- DATA PROVIDED
┏━━

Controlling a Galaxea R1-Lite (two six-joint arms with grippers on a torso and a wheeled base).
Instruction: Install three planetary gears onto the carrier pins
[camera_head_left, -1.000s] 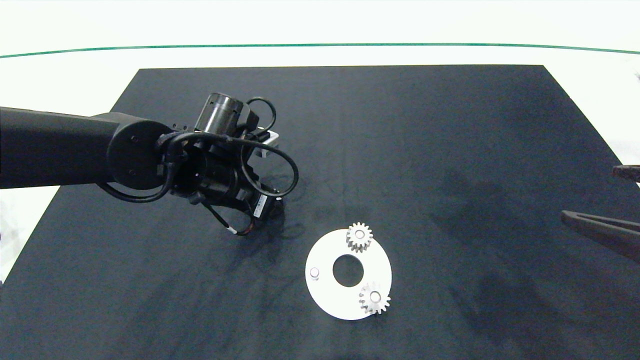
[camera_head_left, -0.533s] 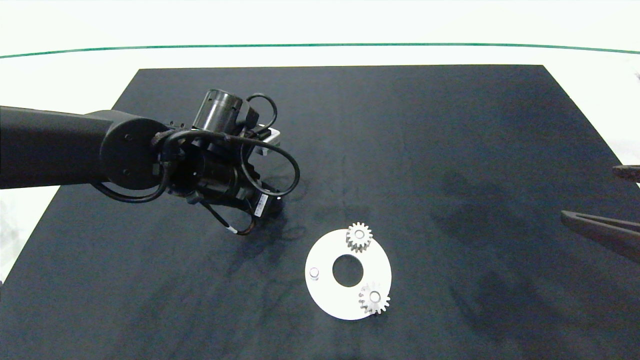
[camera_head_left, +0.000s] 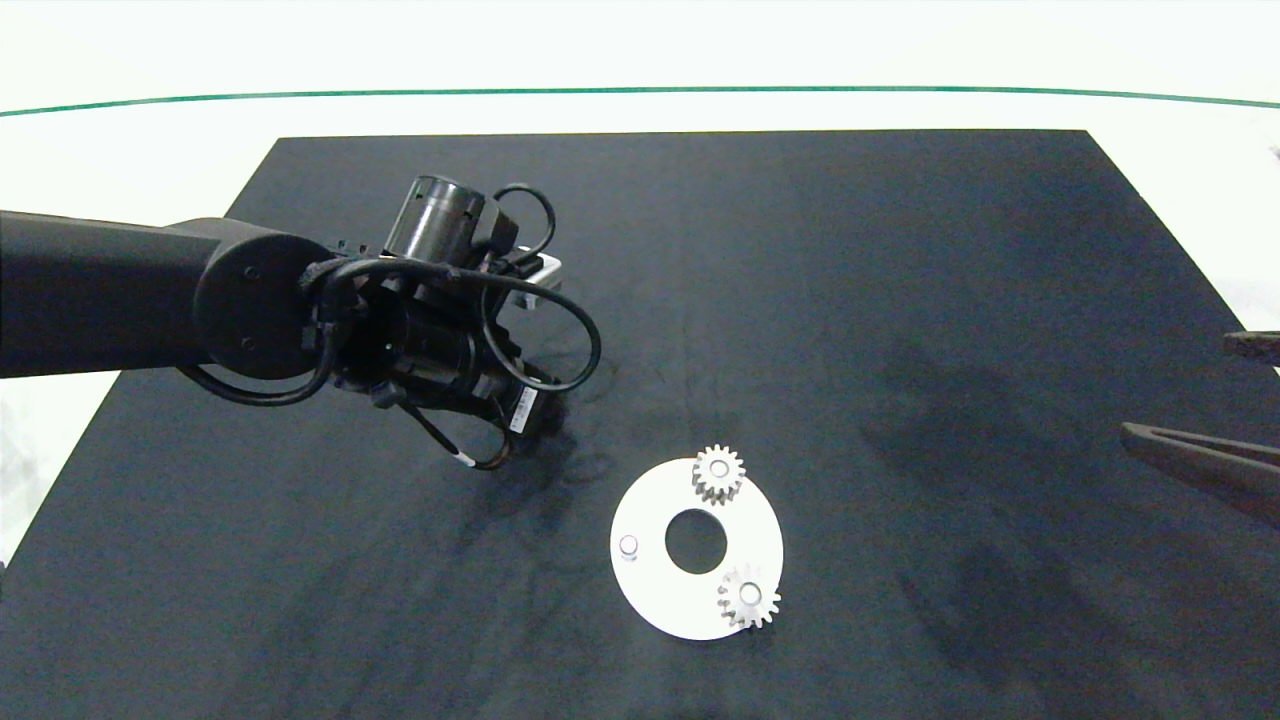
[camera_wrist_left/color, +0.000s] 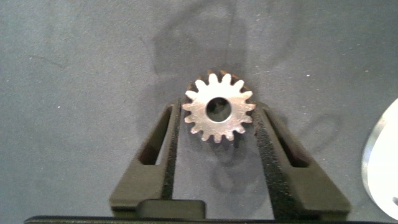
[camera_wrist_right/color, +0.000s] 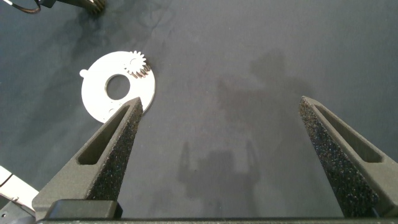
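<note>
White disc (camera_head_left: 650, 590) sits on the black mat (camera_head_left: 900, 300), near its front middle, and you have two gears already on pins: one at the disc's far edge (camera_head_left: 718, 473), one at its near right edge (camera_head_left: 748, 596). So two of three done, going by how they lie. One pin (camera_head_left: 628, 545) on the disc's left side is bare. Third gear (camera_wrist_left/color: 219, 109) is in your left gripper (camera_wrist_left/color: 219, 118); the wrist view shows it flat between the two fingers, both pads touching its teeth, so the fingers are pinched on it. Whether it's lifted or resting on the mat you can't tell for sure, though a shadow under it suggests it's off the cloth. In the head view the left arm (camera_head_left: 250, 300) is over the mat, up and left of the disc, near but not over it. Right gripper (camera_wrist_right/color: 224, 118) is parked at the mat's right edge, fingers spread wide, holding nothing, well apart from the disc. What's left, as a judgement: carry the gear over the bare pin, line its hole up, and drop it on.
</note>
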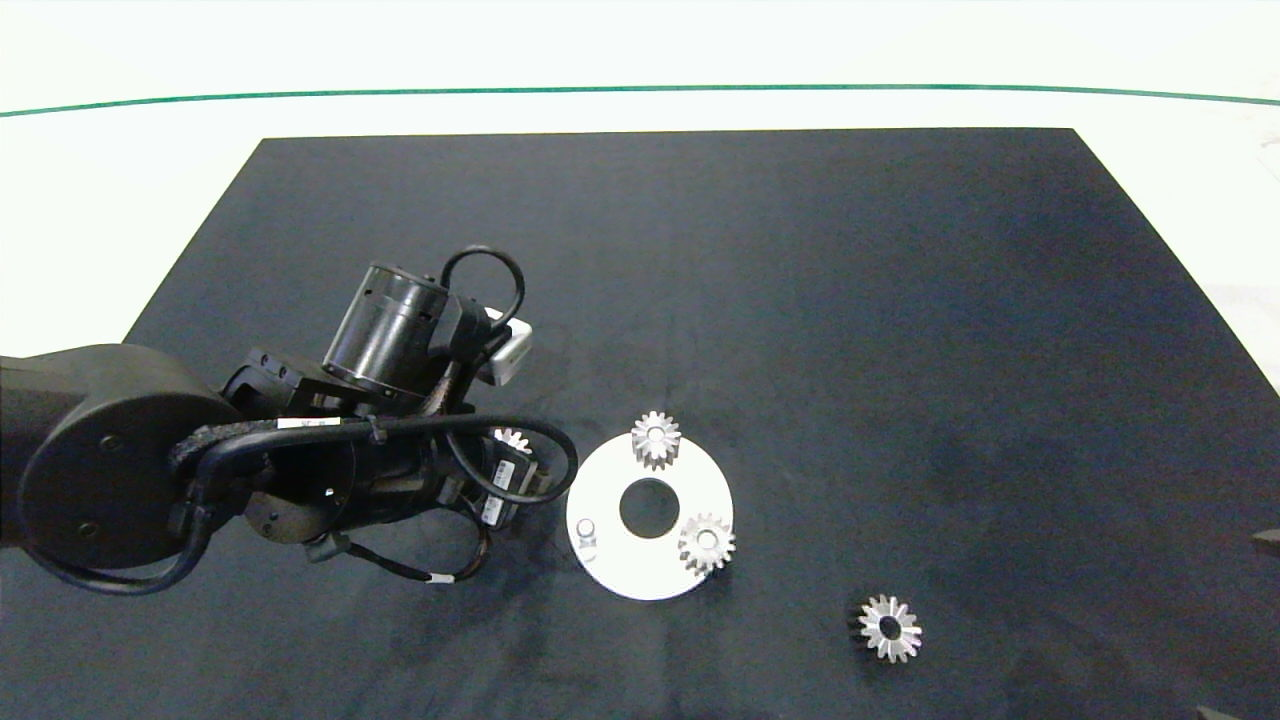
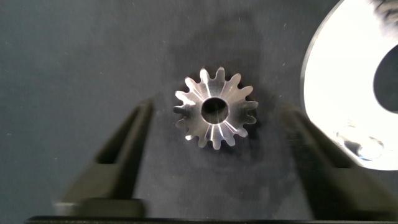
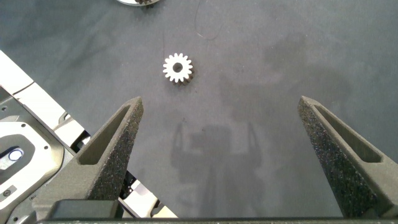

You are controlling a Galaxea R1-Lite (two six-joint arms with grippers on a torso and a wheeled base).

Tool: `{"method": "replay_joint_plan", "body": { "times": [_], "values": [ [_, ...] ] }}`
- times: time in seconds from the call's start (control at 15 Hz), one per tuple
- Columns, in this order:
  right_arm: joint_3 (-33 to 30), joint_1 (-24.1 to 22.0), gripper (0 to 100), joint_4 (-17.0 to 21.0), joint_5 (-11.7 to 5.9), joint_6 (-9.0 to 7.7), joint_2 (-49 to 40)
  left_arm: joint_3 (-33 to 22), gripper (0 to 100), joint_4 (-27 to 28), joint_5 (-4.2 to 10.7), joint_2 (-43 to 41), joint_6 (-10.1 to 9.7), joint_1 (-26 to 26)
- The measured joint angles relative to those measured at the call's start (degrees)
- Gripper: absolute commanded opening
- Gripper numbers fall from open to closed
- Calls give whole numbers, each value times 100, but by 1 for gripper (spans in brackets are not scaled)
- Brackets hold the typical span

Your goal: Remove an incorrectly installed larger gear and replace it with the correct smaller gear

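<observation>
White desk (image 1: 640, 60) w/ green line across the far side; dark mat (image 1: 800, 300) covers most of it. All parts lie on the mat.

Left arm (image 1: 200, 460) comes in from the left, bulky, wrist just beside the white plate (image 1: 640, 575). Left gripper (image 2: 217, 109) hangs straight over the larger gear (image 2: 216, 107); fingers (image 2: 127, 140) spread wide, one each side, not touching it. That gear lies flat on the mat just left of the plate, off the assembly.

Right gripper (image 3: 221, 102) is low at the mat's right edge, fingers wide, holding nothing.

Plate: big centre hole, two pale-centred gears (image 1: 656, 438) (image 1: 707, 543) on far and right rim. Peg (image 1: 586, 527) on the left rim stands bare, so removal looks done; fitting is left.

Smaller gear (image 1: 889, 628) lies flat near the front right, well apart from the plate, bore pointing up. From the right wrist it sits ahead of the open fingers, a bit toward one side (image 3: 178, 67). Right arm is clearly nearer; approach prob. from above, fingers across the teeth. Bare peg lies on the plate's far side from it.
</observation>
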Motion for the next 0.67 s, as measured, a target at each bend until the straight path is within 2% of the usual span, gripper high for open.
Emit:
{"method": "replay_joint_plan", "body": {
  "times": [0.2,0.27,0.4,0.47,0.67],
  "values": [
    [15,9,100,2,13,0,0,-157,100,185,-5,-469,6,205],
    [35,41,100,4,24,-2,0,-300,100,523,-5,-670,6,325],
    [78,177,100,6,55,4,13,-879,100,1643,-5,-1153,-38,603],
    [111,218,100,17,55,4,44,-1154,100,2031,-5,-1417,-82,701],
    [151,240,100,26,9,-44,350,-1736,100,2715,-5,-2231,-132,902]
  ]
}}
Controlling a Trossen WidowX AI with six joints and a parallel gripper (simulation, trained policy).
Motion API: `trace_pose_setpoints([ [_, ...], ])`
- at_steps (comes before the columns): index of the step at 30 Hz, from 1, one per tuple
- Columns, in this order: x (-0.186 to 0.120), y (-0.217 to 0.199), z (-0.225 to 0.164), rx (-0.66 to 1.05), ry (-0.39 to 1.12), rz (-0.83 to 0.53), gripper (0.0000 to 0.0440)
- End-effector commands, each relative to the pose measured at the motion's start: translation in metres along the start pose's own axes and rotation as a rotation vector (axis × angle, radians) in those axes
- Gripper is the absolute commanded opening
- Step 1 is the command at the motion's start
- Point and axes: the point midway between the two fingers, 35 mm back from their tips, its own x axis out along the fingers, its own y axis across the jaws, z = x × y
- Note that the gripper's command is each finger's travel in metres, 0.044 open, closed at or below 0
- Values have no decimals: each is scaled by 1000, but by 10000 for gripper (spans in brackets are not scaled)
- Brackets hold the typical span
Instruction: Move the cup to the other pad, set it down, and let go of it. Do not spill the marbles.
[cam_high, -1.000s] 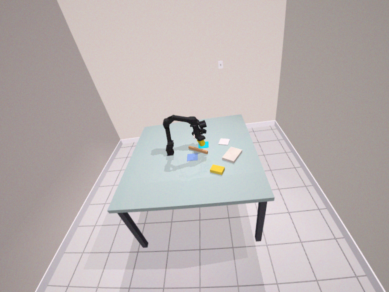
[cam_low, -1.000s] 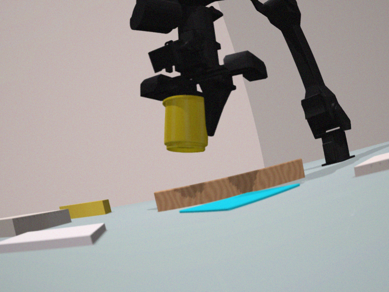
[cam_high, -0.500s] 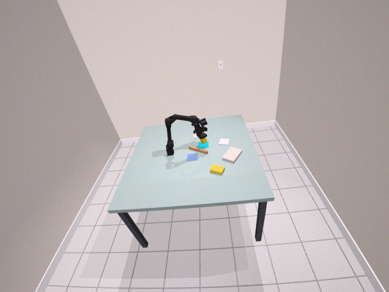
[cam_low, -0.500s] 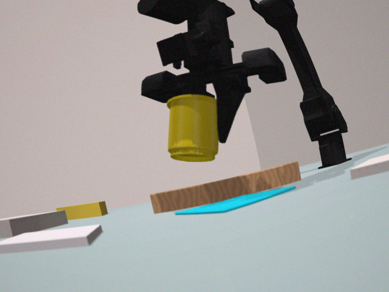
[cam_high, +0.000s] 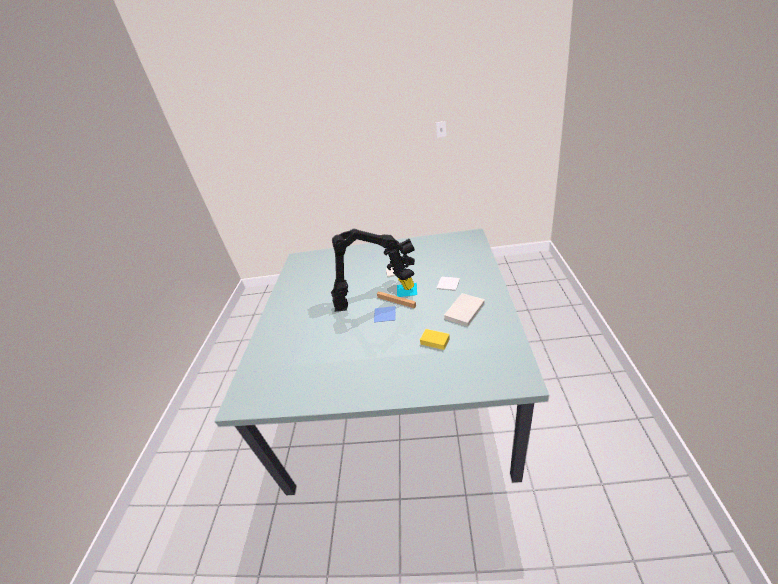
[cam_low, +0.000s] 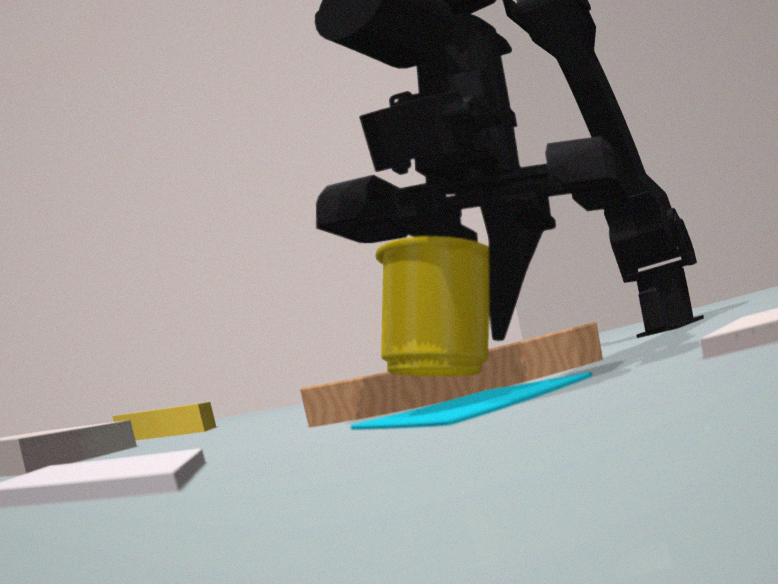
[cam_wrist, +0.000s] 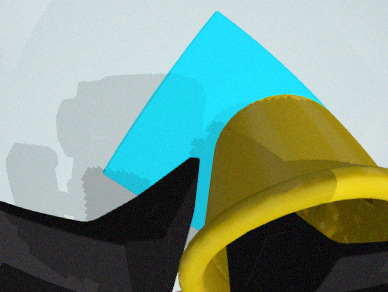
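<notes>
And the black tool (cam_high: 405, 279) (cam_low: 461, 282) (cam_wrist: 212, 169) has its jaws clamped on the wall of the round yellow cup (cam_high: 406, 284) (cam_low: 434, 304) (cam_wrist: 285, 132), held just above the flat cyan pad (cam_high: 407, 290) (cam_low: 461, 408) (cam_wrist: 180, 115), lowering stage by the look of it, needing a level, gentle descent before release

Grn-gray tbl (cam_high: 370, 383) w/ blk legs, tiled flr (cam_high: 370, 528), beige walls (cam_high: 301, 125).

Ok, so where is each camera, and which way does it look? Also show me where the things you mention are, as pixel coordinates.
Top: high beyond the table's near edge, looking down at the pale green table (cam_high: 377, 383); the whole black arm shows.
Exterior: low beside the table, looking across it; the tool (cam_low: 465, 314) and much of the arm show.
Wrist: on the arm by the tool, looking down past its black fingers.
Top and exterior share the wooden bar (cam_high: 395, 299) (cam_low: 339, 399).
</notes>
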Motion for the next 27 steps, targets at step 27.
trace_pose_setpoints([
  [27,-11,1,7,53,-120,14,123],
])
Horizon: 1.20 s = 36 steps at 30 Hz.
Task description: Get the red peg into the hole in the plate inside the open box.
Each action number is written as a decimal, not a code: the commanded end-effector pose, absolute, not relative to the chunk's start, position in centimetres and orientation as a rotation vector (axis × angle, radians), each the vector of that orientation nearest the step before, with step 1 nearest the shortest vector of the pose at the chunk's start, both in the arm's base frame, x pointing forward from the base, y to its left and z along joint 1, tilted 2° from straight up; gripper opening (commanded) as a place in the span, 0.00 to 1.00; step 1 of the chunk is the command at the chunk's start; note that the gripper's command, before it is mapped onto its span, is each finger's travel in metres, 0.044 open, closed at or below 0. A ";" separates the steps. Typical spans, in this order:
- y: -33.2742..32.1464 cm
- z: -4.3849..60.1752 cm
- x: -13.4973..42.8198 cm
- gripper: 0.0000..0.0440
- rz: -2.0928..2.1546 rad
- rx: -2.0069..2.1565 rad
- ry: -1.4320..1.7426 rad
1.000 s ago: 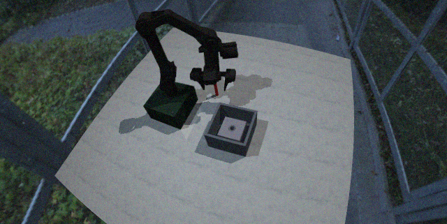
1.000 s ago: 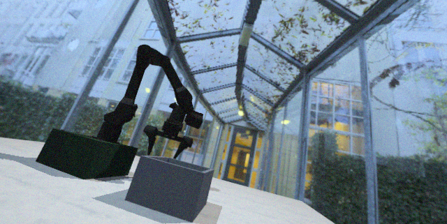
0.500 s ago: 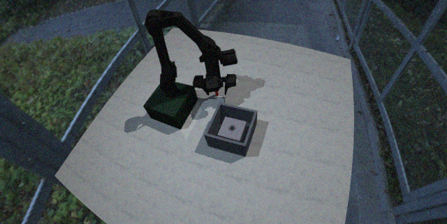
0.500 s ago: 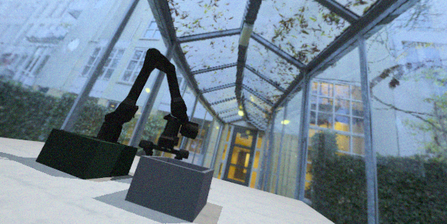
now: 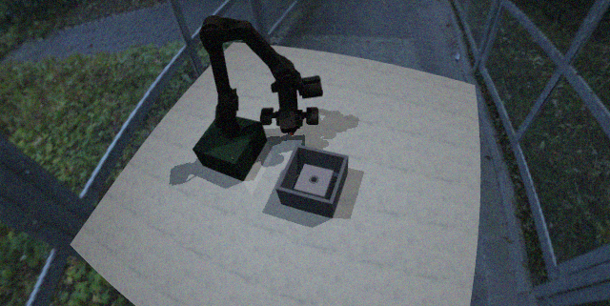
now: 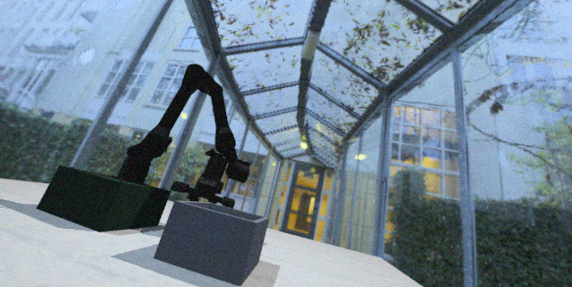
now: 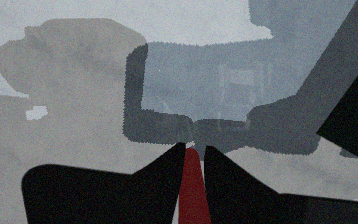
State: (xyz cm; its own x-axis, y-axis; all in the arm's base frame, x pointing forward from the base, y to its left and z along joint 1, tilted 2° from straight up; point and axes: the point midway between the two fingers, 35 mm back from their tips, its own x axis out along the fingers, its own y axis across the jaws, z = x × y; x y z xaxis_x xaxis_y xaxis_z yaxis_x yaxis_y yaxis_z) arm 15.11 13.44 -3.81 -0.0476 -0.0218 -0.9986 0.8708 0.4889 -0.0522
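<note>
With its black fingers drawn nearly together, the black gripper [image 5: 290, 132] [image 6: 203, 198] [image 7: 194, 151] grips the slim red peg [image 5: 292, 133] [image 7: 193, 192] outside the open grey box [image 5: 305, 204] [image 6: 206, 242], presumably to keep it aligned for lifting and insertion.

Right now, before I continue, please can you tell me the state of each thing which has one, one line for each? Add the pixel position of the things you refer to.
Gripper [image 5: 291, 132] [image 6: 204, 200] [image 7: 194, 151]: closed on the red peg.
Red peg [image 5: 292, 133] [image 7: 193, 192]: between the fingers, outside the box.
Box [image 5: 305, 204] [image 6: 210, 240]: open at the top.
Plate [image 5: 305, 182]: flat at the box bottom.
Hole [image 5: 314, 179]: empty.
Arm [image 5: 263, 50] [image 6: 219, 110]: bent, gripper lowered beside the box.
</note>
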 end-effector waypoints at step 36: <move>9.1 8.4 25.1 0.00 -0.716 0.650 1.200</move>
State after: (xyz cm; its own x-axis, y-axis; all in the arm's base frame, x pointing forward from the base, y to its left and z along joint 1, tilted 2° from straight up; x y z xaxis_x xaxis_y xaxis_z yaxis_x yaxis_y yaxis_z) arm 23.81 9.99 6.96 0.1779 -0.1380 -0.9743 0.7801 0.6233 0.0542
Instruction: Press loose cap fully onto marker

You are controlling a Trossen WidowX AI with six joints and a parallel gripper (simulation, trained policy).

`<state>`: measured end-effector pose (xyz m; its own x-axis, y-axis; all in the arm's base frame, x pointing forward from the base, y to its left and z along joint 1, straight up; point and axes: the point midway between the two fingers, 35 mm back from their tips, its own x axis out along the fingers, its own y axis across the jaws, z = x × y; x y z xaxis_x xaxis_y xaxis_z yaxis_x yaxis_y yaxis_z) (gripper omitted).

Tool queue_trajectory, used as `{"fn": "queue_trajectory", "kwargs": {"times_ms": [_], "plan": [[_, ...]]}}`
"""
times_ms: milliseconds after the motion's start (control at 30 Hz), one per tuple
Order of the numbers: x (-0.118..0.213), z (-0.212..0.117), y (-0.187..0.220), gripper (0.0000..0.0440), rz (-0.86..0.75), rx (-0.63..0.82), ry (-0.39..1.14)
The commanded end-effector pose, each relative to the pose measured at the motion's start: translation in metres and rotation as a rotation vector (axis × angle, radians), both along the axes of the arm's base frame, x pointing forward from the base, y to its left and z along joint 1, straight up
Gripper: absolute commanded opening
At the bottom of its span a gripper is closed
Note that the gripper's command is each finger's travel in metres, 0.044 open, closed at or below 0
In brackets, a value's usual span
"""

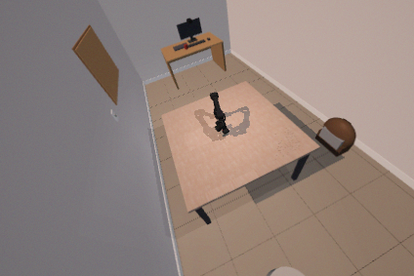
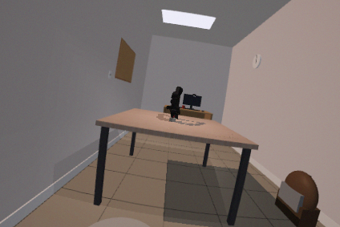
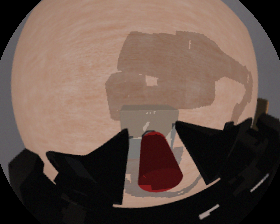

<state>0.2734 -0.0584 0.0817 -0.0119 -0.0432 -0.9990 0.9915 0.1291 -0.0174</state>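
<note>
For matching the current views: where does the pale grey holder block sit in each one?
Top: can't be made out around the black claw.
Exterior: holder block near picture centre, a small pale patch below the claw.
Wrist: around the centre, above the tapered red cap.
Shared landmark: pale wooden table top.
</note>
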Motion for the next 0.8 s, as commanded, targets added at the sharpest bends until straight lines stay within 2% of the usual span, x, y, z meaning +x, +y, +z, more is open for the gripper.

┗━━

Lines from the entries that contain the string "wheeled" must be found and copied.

Controlling a Galaxea R1-Lite (two six-joint arms with grippers on a torso and a wheeled base).
You are controlling a Galaxea R1-Lite (two six-joint arms with grippers on a torso and a wheeled base).

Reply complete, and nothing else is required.